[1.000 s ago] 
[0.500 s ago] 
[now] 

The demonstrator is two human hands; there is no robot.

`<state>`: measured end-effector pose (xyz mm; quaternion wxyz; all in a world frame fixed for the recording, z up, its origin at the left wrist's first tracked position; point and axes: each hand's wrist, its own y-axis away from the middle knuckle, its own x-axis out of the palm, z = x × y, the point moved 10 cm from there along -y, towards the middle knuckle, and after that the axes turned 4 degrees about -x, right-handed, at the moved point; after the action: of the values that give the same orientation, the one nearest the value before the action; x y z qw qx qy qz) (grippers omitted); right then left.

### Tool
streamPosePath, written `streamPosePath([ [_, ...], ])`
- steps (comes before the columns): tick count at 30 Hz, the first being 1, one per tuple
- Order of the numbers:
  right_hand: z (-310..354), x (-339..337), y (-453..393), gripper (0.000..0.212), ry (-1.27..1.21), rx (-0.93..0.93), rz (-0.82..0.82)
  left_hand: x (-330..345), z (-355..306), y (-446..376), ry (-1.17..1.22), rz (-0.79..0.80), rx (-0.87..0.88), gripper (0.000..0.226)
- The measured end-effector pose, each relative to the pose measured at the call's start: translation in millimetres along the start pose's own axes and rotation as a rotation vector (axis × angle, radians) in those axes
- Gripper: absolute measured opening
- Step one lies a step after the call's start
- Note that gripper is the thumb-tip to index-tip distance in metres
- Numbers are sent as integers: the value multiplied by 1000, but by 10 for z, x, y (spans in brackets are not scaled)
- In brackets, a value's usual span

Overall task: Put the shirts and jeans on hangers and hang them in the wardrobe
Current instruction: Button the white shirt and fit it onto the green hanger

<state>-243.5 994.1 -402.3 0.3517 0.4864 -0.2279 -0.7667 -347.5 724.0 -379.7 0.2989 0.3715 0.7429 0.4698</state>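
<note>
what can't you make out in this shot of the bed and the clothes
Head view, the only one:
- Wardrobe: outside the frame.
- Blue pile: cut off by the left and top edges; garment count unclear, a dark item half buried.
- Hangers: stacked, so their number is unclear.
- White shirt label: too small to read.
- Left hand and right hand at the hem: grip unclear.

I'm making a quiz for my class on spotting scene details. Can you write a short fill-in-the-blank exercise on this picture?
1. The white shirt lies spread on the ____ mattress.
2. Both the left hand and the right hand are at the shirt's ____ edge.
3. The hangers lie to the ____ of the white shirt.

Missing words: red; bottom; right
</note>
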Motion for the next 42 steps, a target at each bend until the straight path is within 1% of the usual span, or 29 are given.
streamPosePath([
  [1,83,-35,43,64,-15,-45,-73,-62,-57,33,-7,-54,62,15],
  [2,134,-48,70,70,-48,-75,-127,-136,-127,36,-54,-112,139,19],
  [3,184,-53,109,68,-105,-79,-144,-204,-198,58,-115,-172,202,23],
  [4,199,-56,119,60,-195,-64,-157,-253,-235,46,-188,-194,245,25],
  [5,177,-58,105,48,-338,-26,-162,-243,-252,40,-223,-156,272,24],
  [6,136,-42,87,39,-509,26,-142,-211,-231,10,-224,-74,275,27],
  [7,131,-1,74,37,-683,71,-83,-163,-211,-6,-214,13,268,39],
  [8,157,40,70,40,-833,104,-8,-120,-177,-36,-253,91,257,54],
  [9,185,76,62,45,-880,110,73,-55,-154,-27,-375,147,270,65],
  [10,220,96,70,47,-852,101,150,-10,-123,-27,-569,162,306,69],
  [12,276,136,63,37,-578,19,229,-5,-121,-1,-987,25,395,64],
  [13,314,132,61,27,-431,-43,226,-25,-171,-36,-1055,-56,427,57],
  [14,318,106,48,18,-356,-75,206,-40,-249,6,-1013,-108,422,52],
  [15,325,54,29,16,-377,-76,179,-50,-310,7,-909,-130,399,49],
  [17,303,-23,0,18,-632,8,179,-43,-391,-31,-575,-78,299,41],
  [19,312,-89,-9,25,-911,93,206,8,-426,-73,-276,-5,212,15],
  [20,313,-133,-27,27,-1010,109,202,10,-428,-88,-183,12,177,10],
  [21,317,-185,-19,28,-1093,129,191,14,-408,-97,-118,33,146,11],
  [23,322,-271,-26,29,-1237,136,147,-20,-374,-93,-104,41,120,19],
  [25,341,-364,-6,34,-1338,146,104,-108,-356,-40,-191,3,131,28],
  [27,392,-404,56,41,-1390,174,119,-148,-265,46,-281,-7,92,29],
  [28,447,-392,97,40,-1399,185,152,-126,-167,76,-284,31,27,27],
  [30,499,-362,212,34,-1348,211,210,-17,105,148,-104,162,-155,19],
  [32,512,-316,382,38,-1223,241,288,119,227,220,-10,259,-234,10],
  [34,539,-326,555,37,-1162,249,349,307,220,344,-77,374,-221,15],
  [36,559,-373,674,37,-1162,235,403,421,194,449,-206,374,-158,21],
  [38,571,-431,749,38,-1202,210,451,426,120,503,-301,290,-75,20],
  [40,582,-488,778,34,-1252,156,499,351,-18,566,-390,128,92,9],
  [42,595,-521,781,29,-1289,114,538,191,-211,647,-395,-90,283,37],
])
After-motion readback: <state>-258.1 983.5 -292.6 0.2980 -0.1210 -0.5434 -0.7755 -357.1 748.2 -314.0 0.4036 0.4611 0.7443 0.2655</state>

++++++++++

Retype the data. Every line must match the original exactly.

[1.000 s ago] 
[0.500 s ago] 
[now] 

The demonstrator is two human hands; there is no robot.

`<state>`: measured end-effector pose (xyz mm; quaternion wxyz; all in a world frame fixed for the recording, z up, its origin at the left wrist's first tracked position; point and axes: each hand's wrist, its own y-axis away from the middle knuckle, its own x-axis out of the palm, z = x × y, the point moved 10 cm from there along -y, towards the middle knuckle, and after that the axes turned 4 degrees about -x, right-handed, at the moved point; after the action: of the values that give the same orientation, the one nearest the value before the action; x y z qw qx qy qz) (grippers omitted); right then left.

### Tool
streamPosePath, written `streamPosePath([ [_, ...], ])`
- steps (comes before the columns): tick count at 30 Hz, the first being 1, one per tuple
- Order of the numbers:
  right_hand: z (-310..354), x (-339..337), y (-453..393), gripper (0.000..0.212), ry (-1.27..1.21), rx (-0.93..0.93), rz (-0.82..0.82)
  left_hand: x (-330..345), z (-355..306), y (-446..376), ry (-1.17..1.22), rz (-0.79..0.80), rx (-0.87..0.88), gripper (0.000..0.226)
- The measured end-effector pose, each relative to the pose measured at the call's start: translation in millimetres along the start pose's own axes and rotation as a rotation vector (axis × angle, radians) in those axes
- Gripper: absolute measured opening
- Step one lies a step after the call's start
- Note that gripper is the thumb-tip to index-tip distance in metres
- Numbers are sent as integers: the value multiplied by 1000, but by 10 for z, x, y (spans in brackets are not scaled)
- In brackets, a value's usual span

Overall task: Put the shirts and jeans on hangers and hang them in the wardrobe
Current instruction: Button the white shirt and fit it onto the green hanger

<state>-243.5 994.1 -402.3 0.3517 0.4864 -0.2279 -0.7667 -347.5 724.0 -379.7 0.2989 0.3715 0.7429 0.4698</state>
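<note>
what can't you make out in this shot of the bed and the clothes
Head view, the only one:
- Wardrobe: outside the frame.
- Blue pile: cut off by the left and top edges; garment count unclear, a dark item half buried.
- Hangers: stacked, so their number is unclear.
- White shirt label: too small to read.
- Left hand and right hand at the hem: grip unclear.

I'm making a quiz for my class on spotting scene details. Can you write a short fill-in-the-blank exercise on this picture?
1. The white shirt lies spread on the ____ mattress.
2. Both the left hand and the right hand are at the shirt's ____ edge.
3. The hangers lie to the ____ of the white shirt.

Missing words: red; bottom; right
</note>
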Motion for the next 42 steps, a target at each bend until the straight path is within 1% of the usual span, or 29 are given.
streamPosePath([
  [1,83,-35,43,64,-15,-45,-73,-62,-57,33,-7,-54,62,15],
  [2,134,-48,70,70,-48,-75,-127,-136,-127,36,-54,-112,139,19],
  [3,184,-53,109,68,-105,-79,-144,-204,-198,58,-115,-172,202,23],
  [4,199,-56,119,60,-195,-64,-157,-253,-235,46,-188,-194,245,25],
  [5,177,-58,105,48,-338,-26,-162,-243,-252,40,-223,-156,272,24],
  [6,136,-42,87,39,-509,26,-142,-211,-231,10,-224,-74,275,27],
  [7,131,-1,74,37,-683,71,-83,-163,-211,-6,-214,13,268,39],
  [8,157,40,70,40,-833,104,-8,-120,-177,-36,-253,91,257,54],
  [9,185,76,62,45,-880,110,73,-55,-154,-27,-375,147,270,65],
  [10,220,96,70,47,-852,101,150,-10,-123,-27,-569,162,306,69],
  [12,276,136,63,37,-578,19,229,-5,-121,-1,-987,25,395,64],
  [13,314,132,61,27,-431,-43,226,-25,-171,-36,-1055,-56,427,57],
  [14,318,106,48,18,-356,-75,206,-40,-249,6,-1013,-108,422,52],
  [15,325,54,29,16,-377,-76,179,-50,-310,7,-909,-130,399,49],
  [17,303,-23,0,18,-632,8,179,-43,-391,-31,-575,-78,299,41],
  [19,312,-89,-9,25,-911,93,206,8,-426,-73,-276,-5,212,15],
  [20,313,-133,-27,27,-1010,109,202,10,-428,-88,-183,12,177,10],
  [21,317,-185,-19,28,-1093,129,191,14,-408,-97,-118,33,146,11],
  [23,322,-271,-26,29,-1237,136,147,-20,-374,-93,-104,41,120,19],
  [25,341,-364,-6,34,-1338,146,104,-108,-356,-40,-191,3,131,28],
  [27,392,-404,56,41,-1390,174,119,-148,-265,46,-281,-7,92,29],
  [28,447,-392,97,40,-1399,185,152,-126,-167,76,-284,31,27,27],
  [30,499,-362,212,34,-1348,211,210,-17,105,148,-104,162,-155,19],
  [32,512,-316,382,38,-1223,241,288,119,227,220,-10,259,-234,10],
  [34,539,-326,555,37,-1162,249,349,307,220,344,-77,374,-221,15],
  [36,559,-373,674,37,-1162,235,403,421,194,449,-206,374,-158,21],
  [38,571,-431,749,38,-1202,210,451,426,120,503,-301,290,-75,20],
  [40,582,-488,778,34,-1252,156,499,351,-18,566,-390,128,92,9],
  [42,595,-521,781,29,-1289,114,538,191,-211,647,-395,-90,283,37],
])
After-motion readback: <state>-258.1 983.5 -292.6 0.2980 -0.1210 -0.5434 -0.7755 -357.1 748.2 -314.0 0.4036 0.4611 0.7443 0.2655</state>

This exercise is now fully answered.